**AIM OF THE EXERCISE:**
Using the data below, copy out all lines with the word "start".

**EXERCISE MATERIAL:**
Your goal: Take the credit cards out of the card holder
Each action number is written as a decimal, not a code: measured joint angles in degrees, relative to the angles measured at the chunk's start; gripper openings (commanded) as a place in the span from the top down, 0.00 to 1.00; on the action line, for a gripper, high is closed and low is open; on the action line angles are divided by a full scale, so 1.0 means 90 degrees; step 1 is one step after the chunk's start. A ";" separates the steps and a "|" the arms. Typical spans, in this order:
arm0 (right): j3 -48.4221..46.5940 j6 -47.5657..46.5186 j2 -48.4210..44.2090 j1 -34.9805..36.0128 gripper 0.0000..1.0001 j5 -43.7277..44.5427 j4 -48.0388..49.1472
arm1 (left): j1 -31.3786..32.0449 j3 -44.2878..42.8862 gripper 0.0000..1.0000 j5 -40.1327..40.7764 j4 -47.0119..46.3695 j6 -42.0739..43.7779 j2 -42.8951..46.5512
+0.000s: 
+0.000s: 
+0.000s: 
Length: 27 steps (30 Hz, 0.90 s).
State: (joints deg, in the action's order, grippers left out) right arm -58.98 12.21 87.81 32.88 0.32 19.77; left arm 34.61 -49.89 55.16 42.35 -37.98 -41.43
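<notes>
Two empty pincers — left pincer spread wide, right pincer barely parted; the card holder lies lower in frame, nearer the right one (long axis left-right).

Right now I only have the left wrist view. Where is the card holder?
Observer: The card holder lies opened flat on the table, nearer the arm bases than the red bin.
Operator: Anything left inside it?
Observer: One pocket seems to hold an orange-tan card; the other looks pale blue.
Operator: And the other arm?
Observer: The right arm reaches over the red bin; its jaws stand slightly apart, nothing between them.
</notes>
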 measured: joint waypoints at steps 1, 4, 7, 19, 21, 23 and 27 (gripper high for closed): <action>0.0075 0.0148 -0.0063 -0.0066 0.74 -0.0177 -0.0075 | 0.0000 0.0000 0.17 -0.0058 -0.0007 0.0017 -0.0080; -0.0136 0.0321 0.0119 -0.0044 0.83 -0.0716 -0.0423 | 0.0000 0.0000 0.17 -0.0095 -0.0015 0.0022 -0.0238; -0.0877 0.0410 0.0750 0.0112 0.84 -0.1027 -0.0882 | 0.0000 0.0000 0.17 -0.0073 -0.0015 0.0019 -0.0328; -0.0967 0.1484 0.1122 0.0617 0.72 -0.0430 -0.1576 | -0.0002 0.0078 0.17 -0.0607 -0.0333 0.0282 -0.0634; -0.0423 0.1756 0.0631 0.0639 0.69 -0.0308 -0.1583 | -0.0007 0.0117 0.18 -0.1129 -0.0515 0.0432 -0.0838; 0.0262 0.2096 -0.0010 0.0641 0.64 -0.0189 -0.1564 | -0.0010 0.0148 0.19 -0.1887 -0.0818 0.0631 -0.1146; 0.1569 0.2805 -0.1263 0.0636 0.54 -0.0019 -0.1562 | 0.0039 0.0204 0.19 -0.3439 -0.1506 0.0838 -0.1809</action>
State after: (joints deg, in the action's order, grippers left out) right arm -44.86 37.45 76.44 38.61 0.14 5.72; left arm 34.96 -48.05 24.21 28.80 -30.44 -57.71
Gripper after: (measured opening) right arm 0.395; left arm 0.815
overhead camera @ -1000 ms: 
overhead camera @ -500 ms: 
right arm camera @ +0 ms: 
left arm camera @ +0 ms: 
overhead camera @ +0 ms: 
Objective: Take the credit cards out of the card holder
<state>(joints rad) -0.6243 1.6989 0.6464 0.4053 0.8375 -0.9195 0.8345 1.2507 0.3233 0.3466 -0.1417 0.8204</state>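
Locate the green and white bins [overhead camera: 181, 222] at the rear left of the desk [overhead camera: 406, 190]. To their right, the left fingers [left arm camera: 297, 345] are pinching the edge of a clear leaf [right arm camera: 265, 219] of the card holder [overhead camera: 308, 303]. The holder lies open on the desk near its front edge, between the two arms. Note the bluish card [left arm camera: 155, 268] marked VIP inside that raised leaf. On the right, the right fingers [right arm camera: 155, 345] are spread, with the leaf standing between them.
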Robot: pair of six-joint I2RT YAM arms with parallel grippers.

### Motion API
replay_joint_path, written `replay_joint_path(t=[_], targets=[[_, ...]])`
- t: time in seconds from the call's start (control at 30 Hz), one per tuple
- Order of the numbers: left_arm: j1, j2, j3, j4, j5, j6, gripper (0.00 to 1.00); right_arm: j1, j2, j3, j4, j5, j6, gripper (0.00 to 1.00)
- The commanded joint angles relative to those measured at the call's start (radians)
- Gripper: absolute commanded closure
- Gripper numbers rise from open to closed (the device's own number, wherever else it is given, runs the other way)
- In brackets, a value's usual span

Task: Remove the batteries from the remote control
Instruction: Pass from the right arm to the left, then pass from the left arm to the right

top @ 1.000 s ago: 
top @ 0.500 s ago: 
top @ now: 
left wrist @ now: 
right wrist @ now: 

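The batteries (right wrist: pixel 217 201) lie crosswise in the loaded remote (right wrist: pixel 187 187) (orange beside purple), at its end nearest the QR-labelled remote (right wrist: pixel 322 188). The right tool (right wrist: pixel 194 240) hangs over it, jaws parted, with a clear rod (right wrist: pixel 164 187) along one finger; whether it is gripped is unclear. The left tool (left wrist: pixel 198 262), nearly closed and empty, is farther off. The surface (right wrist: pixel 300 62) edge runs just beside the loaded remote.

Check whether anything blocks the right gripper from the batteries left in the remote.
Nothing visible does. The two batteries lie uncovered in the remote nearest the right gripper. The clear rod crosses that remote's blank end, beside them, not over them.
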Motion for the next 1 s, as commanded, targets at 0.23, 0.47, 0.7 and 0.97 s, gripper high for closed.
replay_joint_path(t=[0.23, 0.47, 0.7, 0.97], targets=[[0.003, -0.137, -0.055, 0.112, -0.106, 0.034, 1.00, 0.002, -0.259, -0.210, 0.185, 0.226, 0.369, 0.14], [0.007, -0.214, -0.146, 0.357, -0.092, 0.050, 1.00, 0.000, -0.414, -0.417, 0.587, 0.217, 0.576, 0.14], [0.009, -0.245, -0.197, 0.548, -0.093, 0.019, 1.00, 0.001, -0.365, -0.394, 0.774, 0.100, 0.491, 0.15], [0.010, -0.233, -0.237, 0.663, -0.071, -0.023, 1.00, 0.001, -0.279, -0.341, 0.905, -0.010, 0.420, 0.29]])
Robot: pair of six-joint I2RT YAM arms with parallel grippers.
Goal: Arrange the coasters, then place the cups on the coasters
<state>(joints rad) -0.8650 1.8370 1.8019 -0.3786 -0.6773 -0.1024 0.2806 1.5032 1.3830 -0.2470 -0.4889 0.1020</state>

**SOLVED EXERCISE:**
Each action number is written as a decimal, not a code: measured joint angles in degrees, relative to the angles measured at the chunk's start; gripper openings (commanded) as a place in the span from the top down, 0.00 to 1.00; on the action line, for a gripper, high is closed and low is open; on the action line angles are divided by a full scale, so 1.0 means 90 degrees; step 1 is one step after the chunk's start. A ";" separates the steps and a "|" the arms. Typical spans, in this order:
- t: time in seconds from the call's start (control at 30 Hz), one per tuple
- The commanded joint angles relative to those measured at the call's start (radians)

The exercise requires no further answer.